Um homem na cidade

Correia da Fonseca

Foi no Coliseu dos Recreios, espaço adequadamente amplo para uma grande festa de consagração, que Carlos do Carmo quis festejar os seus oitenta anos, e a televisão esteve lá. Mas não apenas a televisão: também o primeiro-ministro de Portugal, o Presidente da República Portuguesa e o Secretário-geral das Nações Unidas. Bem se poderá dizer que não é todos os dias que uma plateia é assim reforçada com figuras ilustres, e o importante é que Carlos do Carmo mereceu-a. Antes de outras razões pela qualidade que atingiu como intérprete na peculiar forma de música a que se dedicou e em que se destacou, mas até para além dela. No ano agora já distante de 1978, tinha quatro anos a democracia conquistada em Abril e as coisas não estavam a correr optimamente para ela pois a reacção já acordara do trauma, Novembro já acontecera e a direita contra-atacava, Carlos do Carmo foi entrevistado para uma revista especializada em música. No decurso da entrevista, Carlos do Carmo disse «off-record» aos dois entrevistadores: «Antes queria morrer agora que ver isto andar para trás!» A frase não foi publicada, estaria porventura fora do contexto, mas ficou gravada na memória dos que a ouviram. Entretanto decorreram anos, muita coisa aconteceu e muita coisa flutuou, mas a frase agora aqui fica, para que conste e porventura para que se adicione à homenagem prestada.

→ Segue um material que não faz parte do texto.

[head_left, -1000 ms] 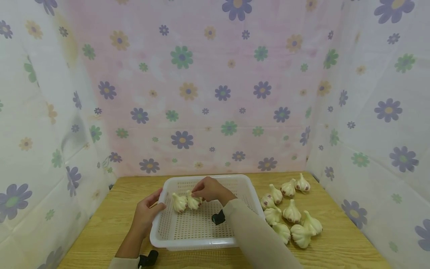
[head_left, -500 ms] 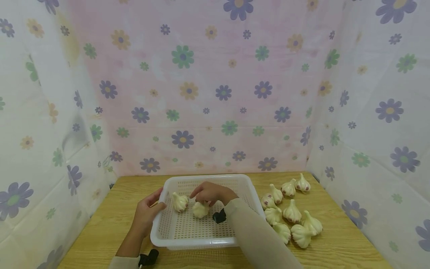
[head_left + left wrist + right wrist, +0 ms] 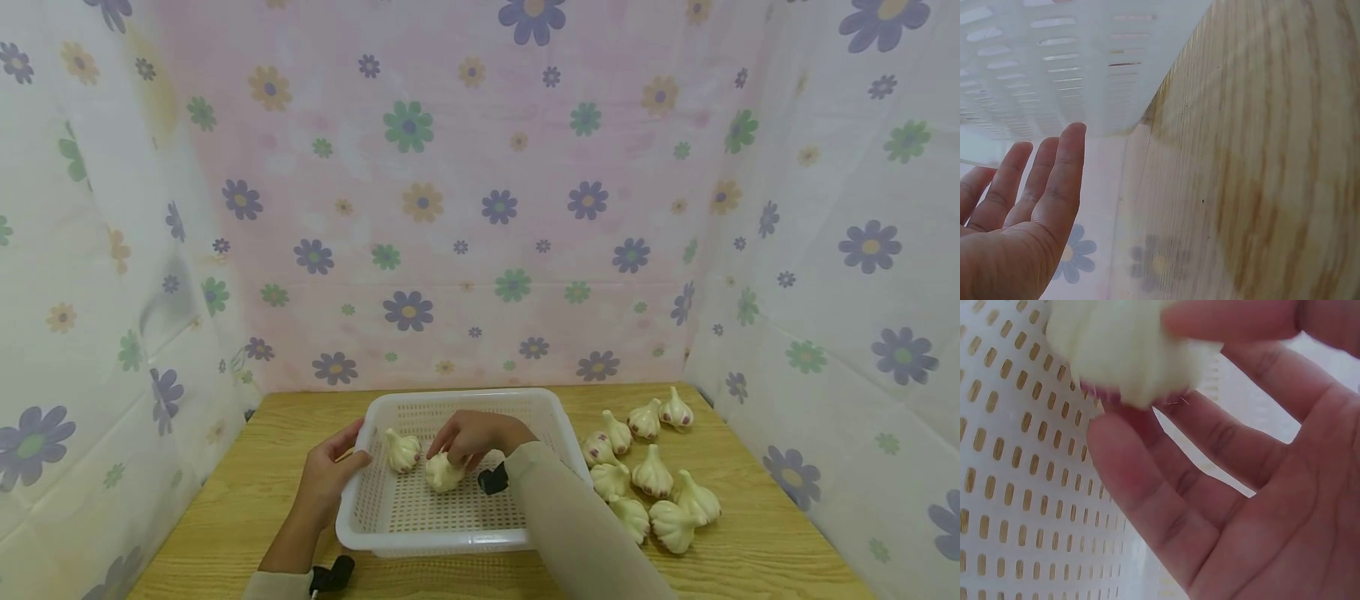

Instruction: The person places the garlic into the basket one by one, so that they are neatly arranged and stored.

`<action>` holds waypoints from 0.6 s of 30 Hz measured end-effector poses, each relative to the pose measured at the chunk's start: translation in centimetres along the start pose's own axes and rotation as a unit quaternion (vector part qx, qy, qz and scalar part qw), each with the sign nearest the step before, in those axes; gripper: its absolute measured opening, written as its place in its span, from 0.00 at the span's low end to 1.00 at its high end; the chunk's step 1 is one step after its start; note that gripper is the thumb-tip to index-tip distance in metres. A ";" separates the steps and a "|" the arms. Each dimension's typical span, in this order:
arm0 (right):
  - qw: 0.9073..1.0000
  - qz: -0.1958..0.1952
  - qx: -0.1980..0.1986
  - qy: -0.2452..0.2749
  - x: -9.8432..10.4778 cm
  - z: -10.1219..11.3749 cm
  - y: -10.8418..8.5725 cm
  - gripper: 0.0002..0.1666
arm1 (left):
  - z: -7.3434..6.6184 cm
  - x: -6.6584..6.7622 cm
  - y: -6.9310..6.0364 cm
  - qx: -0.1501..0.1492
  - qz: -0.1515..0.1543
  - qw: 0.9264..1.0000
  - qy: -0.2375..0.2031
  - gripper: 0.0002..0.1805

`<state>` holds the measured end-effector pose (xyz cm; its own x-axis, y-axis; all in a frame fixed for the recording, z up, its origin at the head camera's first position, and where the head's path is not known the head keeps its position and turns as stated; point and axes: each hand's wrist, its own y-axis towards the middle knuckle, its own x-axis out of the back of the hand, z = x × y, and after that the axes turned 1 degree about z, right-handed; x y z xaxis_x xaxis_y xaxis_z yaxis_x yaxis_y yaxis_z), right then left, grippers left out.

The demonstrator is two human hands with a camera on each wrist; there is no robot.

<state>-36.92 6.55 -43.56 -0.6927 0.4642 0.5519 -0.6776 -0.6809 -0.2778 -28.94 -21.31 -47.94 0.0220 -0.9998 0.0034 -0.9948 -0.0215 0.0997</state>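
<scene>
A: Since a second ago, one round, cream garlic bulb with a purplish base has shifted toward the person, away from a second bulb. Where is it?

B: Inside the white, rectangular, perforated plastic basket, pinched by the right hand. The left hand grips the rim.

A: Others?

B: Nine bulbs on the brown wooden table, right of the basket.

No txt, label, brand, no. or sign can be read in head, L-wrist or R-wrist view: nothing legible is shown on basket, garlic bulbs, surface or blk wrist devices; on backdrop only flower motifs are printed, w/o lettering.
</scene>
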 end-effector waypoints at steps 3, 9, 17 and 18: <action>1.000 -0.004 -0.003 0.010 0.0 0.0 -0.1 0.24 | -0.1 0.0 0.0 -0.001 0.000 1.000 -0.001 0.34; 0.999 -0.037 -0.007 0.016 0.2 -0.1 -0.2 0.19 | 0.0 -0.1 -0.1 0.003 -0.002 1.000 0.001 0.34; 0.992 -0.104 -0.008 0.076 0.5 -0.5 0.3 0.17 | 0.2 0.0 0.1 0.002 -0.002 1.000 0.000 0.34; 0.990 -0.110 -0.011 0.088 0.4 -0.5 0.4 0.18 | 0.2 0.1 0.1 0.003 -0.003 1.000 0.001 0.34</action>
<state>-37.60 6.74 -43.81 -0.5591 0.6928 0.4555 -0.8205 -0.5413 -0.1839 -29.08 -21.40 -48.11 0.0277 -0.9996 0.0043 -0.9952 -0.0272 0.0945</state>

Tendencialmente de esquerda

Entretanto, a memória dessa frase proferida por quem já então tinha na área do fado uma posição quanto a méritos de facto comparável (mas nunca comparada) à de Amália, a «diva» que para além do canto em dada altura se desentranhou em quadras de louvor a Salazar então em agonia, ficou apenas arquivada na cabeça dos que a ouviram. Carlos do Carmo não morreu, felizmente, mas «aquilo» voltou de facto para trás, como é sabido. Não sabe a generalidade do público, nem tem de sabê-lo, se ao longo dos anos transcorridos o mesmo ardor cidadão se manteve em Carlos do Carmo, mas é de crer e sobretudo de desejar que sim. Note-se que a cobertura televisiva da festa havida no Coliseu não registou a presença de qualquer conhecida figura da actual direita política, e isso não será atribuível ao facto de a direita não gostar de fado. De qualquer modo, convém lembrar que o fado é tendencialmente de esquerda porque é do povo ou com o povo tem vínculos de próximo parentesco. Quanto a Carlos do Carmo, não é por acaso que um dos seus discos mais representativos tem o título de «Um homem na cidade». Porque «a cidade» é o país. É o povo.